◆ Work item
Output the listing below, keeping each line exactly as it stands.

===============

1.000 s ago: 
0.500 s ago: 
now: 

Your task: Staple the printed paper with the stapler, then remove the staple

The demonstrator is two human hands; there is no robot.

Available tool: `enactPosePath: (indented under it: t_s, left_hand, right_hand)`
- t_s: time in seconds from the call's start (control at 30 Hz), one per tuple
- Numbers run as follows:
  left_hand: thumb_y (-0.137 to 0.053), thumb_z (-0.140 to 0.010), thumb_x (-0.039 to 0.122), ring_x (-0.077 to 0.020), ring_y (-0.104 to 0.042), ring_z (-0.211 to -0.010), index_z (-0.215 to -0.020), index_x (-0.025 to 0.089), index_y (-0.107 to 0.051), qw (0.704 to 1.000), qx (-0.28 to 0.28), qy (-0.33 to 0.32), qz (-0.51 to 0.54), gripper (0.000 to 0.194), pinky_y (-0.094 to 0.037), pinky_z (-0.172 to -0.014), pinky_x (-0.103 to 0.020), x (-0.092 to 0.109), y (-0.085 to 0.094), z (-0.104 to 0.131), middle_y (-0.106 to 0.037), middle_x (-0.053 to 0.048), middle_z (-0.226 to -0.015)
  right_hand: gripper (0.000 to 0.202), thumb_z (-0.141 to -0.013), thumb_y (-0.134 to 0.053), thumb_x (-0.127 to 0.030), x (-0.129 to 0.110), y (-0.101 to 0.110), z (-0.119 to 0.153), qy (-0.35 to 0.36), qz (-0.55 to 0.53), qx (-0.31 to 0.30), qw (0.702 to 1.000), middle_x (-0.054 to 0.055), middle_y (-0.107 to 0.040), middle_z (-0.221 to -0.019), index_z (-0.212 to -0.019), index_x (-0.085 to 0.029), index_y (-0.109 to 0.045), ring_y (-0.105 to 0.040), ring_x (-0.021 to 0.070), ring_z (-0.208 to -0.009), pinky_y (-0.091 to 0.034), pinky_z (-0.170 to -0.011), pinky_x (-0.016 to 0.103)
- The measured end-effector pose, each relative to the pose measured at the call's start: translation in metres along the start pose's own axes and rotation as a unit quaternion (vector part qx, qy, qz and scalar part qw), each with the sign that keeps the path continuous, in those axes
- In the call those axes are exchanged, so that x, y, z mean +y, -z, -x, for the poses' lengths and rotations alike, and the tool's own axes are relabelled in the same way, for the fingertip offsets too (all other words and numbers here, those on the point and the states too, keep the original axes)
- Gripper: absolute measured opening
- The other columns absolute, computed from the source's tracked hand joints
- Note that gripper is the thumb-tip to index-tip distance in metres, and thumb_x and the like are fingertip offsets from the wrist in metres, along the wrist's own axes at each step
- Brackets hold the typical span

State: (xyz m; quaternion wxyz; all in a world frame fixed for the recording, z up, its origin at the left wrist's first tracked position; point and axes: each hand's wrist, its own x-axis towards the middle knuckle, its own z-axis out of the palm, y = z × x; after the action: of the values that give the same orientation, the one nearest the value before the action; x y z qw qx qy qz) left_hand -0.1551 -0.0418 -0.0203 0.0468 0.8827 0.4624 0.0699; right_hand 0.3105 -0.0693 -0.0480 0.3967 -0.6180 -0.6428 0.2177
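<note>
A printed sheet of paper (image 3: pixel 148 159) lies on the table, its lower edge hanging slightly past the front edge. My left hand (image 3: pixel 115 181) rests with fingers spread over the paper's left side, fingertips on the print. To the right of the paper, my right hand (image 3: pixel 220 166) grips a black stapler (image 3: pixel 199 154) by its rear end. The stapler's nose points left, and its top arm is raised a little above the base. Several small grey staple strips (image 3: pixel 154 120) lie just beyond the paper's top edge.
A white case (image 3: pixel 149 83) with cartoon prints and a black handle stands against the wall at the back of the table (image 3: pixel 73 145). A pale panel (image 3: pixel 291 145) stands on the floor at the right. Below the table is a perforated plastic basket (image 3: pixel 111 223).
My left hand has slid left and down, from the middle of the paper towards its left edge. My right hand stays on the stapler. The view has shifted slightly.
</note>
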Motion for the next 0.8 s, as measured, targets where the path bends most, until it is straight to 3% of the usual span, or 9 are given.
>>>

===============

◆ Response
1.000 s ago: 
0.500 s ago: 
now: 

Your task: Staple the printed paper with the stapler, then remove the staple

The demonstrator is two human hands; there is no robot.

Available tool: `enactPosePath: (indented under it: t_s, left_hand, right_hand)`
- t_s: time in seconds from the call's start (control at 30 Hz), one per tuple
- Numbers run as follows:
  left_hand: thumb_y (-0.137 to 0.053), thumb_z (-0.140 to 0.010), thumb_x (-0.039 to 0.122), ring_x (-0.077 to 0.020), ring_y (-0.104 to 0.042), ring_z (-0.211 to -0.010), index_z (-0.215 to -0.020), index_x (-0.025 to 0.089), index_y (-0.107 to 0.051), qw (0.704 to 1.000), qx (-0.28 to 0.28), qy (-0.33 to 0.32), qz (-0.51 to 0.54), gripper (0.000 to 0.194), pinky_y (-0.094 to 0.037), pinky_z (-0.172 to -0.014), pinky_x (-0.103 to 0.020), x (-0.092 to 0.109), y (-0.085 to 0.094), z (-0.104 to 0.131), middle_y (-0.106 to 0.037), middle_x (-0.053 to 0.048), middle_z (-0.226 to -0.015)
  right_hand: gripper (0.000 to 0.202), thumb_z (-0.141 to -0.013), thumb_y (-0.134 to 0.053), thumb_x (-0.127 to 0.030), x (-0.129 to 0.110), y (-0.101 to 0.110), z (-0.119 to 0.153), qy (-0.35 to 0.36), qz (-0.55 to 0.53), qx (-0.31 to 0.30), qw (0.702 to 1.000), middle_x (-0.054 to 0.055), middle_y (-0.107 to 0.040), middle_z (-0.221 to -0.019), index_z (-0.212 to -0.019), index_x (-0.085 to 0.029), index_y (-0.109 to 0.045), ring_y (-0.105 to 0.040), ring_x (-0.021 to 0.070), ring_z (-0.208 to -0.009), pinky_y (-0.091 to 0.034), pinky_z (-0.170 to -0.011), pinky_x (-0.016 to 0.103)
- The measured end-effector pose, each relative to the pose measured at the call's start: translation in metres along the start pose's own axes and rotation as a unit quaternion (vector part qx, qy, qz and scalar part qw), each with the sign that keeps the path continuous, in those axes
- In the call those axes are exchanged, so that x, y, z mean +y, -z, -x, for the poses' lengths and rotations alike, and the tool's own axes are relabelled in the same way, for the fingertip offsets too (all other words and numbers here, those on the point and the states too, keep the original axes)
- Gripper: absolute measured opening
- The other columns absolute, computed from the source's tracked hand joints
- Note that gripper is the thumb-tip to index-tip distance in metres, and thumb_x and the like are fingertip offsets from the wrist in metres, along the wrist's own axes at each step
- Brackets hold the typical span

State: (xyz m; quaternion wxyz; all in a world frame fixed for the recording, z up, its origin at the left wrist's first tracked position; point and axes: each hand's wrist, its own x-axis towards the middle knuckle, its own z-axis out of the palm, y = z × x; after the action: of the values that give the same orientation, the one nearest the value before the action; x y z qw qx qy qz) left_hand -0.1551 -0.0418 -0.0203 0.0468 0.8827 0.4624 0.0699; right_hand 0.3105 -0.0693 -0.0480 0.3967 -0.6180 -0.6428 0.2177
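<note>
A printed sheet of paper (image 3: pixel 148 159) lies on the table, its lower edge hanging slightly past the front edge. My left hand (image 3: pixel 115 181) rests with fingers spread over the paper's left side, fingertips on the print. To the right of the paper, my right hand (image 3: pixel 220 166) grips a black stapler (image 3: pixel 199 154) by its rear end. The stapler's nose points left, and its top arm is raised a little above the base. Several small grey staple strips (image 3: pixel 154 120) lie just beyond the paper's top edge.
A white case (image 3: pixel 149 83) with cartoon prints and a black handle stands against the wall at the back of the table (image 3: pixel 73 145). A pale panel (image 3: pixel 291 145) stands on the floor at the right. Below the table is a perforated plastic basket (image 3: pixel 111 223).
My left hand has slid left and down, from the middle of the paper towards its left edge. My right hand stays on the stapler. The view has shifted slightly.
</note>
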Motion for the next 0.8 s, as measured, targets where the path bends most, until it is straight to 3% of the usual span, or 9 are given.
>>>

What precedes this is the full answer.